_EXERCISE DETAILS_:
Among the lines below, output only those between the line holding "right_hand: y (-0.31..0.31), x" and the line holding "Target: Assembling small", inclusive, exactly as written and with no pictures.

● ● ● ● ●

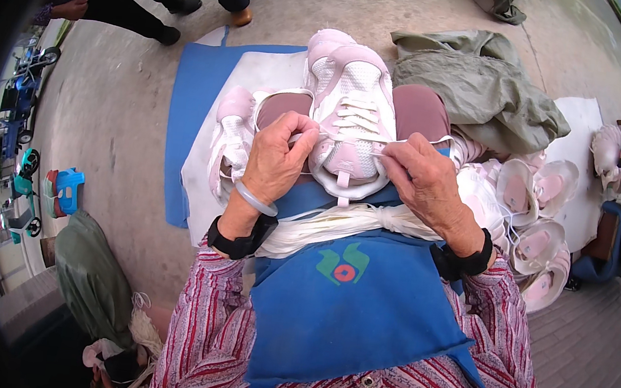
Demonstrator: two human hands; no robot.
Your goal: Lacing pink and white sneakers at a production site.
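A shoe (350, 114) is set upright on the lap, between the left hand (276, 161) and the right hand (425, 182), which are closed on its lace (363, 136) from either side. A bundle of laces (338, 224) is laid across the apron (359, 307), just behind the hands. A second shoe (231, 135) is placed left of the first, on a mat (190, 104). A pile of shoes (533, 227) is stacked to the right. A cloth (484, 83) is spread beyond the pile.
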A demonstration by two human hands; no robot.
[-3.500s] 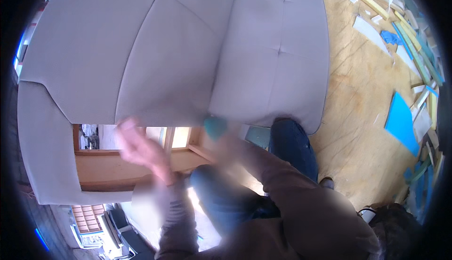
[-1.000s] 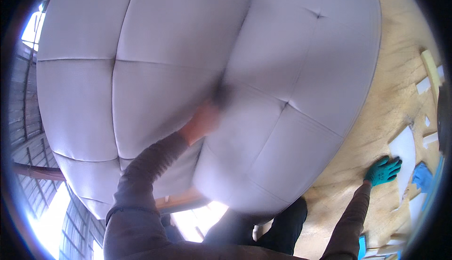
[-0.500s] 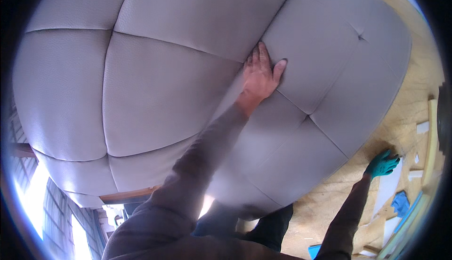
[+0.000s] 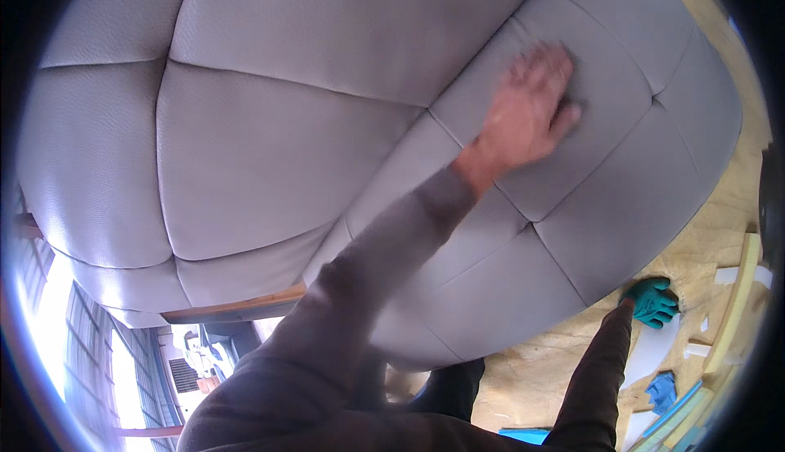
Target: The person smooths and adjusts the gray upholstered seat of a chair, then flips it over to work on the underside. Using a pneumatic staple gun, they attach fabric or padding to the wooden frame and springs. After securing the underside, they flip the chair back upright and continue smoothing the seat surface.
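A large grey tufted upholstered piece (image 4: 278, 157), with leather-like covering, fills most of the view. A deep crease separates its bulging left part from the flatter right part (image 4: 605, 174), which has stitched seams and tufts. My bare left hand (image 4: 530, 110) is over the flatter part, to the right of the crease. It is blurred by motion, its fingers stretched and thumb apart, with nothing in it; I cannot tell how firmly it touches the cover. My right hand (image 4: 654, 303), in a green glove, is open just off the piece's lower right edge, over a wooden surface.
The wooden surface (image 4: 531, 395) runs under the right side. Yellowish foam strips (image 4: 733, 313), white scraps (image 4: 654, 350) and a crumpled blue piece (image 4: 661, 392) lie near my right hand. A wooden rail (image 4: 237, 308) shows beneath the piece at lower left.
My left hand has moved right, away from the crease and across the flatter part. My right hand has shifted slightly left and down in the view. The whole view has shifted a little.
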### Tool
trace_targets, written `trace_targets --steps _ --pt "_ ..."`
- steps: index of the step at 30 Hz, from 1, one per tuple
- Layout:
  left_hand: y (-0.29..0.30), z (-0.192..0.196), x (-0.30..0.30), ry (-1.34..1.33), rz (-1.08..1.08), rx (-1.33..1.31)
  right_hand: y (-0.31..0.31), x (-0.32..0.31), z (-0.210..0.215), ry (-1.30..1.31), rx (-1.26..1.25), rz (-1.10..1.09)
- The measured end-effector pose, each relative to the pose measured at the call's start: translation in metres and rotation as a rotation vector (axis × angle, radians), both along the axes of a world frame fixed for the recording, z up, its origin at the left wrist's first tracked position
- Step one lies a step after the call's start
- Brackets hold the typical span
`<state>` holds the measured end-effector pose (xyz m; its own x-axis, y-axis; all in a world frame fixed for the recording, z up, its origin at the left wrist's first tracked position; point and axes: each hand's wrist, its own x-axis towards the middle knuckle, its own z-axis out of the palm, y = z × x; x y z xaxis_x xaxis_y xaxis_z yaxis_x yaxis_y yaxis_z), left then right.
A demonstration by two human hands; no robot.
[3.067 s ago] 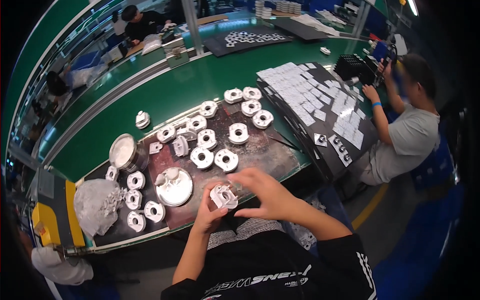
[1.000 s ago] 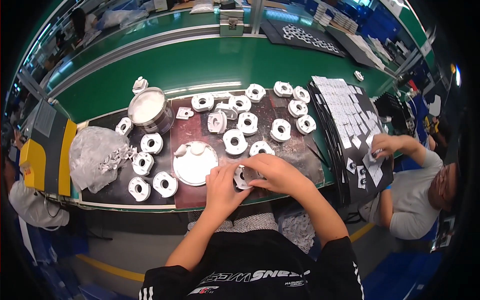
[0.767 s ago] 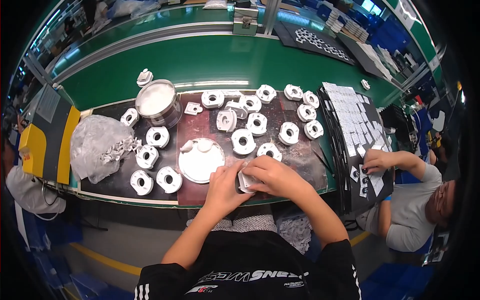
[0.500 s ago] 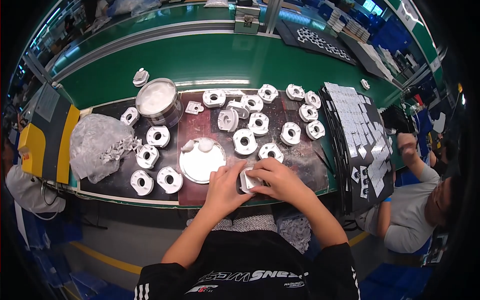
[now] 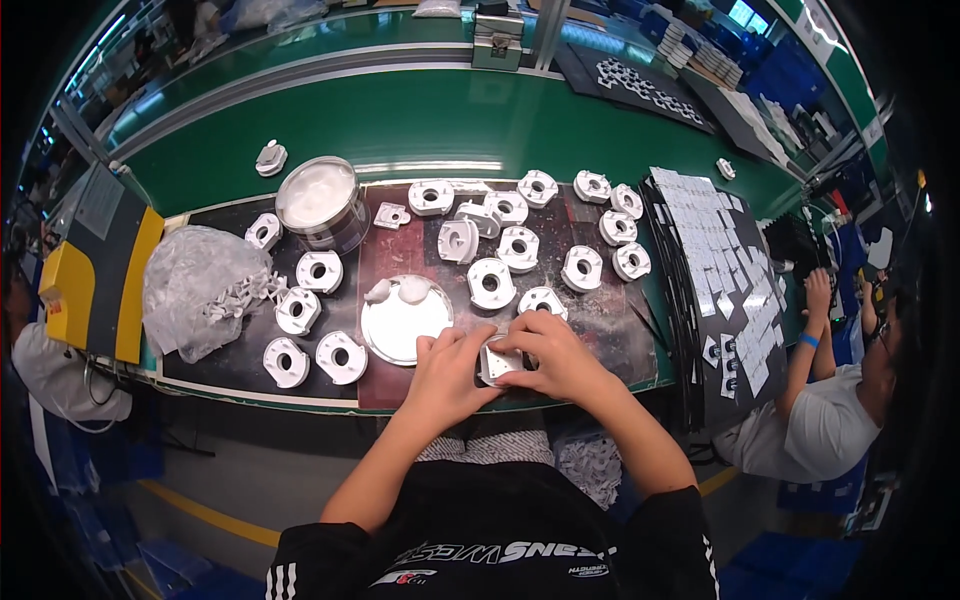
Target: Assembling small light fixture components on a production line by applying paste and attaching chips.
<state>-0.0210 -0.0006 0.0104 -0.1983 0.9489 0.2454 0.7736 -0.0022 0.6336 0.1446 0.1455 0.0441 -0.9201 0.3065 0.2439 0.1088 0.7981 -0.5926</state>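
head view: left hand (image 5: 445, 376) and right hand (image 5: 556, 357) grip a white rounded plastic-looking housing (image 5: 499, 364). uneven finger pressure could tilt it.

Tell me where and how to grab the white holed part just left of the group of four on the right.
Pinch the holed part by opposite sides of its outer wall, probably coming down from the near side. It lies flat with the hole up, leaving that wall exposed, and bare mat shows in front. Your right grip is nearer but occupied with another white part.
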Motion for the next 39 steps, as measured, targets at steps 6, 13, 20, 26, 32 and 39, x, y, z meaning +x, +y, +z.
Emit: trace_targets --steps 6,13,20,26,32,39 --pt "0.000 -0.003 -0.001 -0.002 -0.002 -0.004 -0.005 0.002 0.002 0.027 0.016 -0.057" --pt "0.000 0.000 -0.001 -0.020 -0.013 0.000 -0.003 0.012 -0.002 0.047 -0.029 -0.055" --pt "0.000 0.002 -0.003 -0.059 -0.022 -0.067 -0.001 0.006 0.007 -0.036 -0.005 -0.048" --pt "0.003 -0.003 -0.006 -0.028 -0.042 0.023 -0.006 0.001 0.016 -0.150 0.046 -0.070" --pt "-0.003 0.001 -0.008 -0.043 -0.043 -0.034 -0.011 0.001 0.013 -0.095 0.064 -0.069" --pt "-0.059 0.049 -0.043 0.008 0.143 0.241 -0.028 0.018 0.024 0.134 0.079 -0.270"
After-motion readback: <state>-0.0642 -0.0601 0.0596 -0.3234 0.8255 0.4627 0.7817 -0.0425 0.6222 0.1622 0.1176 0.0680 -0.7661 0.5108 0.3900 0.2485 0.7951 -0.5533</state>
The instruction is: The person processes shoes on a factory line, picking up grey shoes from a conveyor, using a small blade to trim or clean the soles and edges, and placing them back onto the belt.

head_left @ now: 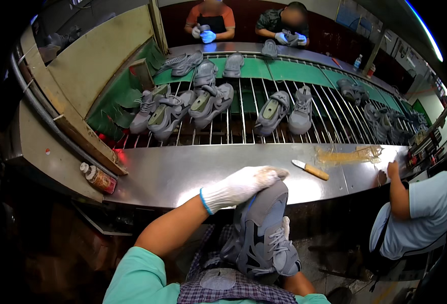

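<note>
A grey sneaker with pale laces is held tilted in front of my body, above my lap. My left hand, in a white knit glove with a blue cuff, is closed over its upper end. Behind the sneaker's right side, only a bit of my gloved right hand shows, pressed against it. The rest of that hand is hidden by the shoe. A knife with a short blade and yellow handle lies on the metal ledge, just beyond my left hand and to its right.
Past the ledge, several grey sneakers sit on a rack of metal rods, with green sheeting behind. A bottle stands at the ledge's left end. Yellowish residue marks the right. Two people work opposite; another person sits at right.
</note>
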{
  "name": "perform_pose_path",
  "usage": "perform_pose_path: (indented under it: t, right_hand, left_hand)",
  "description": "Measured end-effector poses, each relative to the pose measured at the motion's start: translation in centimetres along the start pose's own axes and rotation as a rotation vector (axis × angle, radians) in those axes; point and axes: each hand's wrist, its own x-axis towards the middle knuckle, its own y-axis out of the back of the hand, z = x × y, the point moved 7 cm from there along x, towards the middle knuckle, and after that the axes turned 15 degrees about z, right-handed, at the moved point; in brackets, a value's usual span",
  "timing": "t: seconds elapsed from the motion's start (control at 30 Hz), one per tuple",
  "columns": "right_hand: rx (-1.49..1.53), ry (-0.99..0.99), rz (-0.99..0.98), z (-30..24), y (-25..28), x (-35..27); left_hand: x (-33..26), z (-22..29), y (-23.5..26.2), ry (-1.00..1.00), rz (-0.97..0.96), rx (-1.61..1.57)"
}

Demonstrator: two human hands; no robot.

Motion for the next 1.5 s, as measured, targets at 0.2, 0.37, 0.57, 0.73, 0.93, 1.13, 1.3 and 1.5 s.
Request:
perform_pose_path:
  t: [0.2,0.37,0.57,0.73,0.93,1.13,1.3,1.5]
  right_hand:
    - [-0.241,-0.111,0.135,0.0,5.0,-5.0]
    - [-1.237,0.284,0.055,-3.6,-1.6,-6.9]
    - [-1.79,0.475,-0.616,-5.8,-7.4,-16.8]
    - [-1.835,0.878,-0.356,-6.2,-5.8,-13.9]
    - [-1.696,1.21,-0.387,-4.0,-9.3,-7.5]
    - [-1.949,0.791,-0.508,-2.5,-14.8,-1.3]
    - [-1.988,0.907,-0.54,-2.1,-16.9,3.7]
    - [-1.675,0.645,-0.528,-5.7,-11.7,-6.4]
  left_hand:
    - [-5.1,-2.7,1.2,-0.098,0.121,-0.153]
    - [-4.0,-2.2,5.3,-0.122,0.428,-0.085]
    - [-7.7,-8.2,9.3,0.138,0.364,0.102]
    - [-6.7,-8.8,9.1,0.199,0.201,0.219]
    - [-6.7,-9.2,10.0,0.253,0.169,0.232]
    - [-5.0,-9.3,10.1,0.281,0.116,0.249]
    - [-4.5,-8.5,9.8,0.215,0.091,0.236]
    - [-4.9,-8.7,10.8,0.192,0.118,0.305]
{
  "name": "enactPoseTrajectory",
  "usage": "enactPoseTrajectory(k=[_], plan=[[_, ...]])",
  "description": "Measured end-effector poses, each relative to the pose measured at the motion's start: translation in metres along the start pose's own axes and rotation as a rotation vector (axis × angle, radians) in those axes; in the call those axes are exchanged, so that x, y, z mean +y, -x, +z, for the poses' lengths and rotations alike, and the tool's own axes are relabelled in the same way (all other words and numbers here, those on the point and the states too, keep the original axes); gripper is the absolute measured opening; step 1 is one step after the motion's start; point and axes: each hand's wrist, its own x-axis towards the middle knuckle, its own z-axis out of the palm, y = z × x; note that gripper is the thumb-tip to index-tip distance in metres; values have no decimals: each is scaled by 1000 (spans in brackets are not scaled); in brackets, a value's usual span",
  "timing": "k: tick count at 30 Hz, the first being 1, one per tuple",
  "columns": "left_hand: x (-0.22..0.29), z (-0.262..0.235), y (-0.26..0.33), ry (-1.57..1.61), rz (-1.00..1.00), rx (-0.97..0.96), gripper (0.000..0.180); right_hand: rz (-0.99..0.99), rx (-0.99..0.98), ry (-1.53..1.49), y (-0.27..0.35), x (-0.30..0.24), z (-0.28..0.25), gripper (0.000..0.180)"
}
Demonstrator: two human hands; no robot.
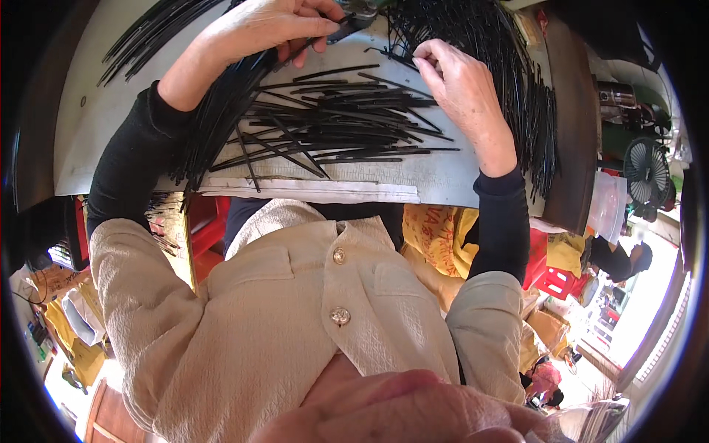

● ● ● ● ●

_ANSWER SPACE_:
  right_hand: y (-0.31..0.31), x (-0.32..0.31), z (-0.210..0.215), ry (-1.30..1.31), rx (-1.26..1.25), rz (-1.10..1.09)
- The measured end-effector pose, each relative to the pose measured at the call's start: translation in metres and rotation as a rotation vector (axis × angle, radians), both along the axes of a world frame fixed for the recording, z up, its origin at the left wrist's first tracked position
- Step one lies a step after the call's start
- Brackets hold the typical span
`<state>` holds the measured end-effector pose (xyz m; its own x-axis, y-axis; all in a world frame fixed for the recording, z up, its origin at the left wrist's first tracked position; point and axes: each hand's wrist, its own x-axis towards the middle knuckle, its own z-axis out of the palm, y = z × x; x y z xaxis_x xaxis_y xaxis_z yaxis_x yaxis_y yaxis_z), left then right.
A demonstration by two human hands; no robot.
[3.067 s ago] 
[1.000 s ago] 
[0.767 s ago] 
[0.500 s ago] 
[now] 
Target: Assembling small light fixture components on a production line by applying paste and attaching chips.

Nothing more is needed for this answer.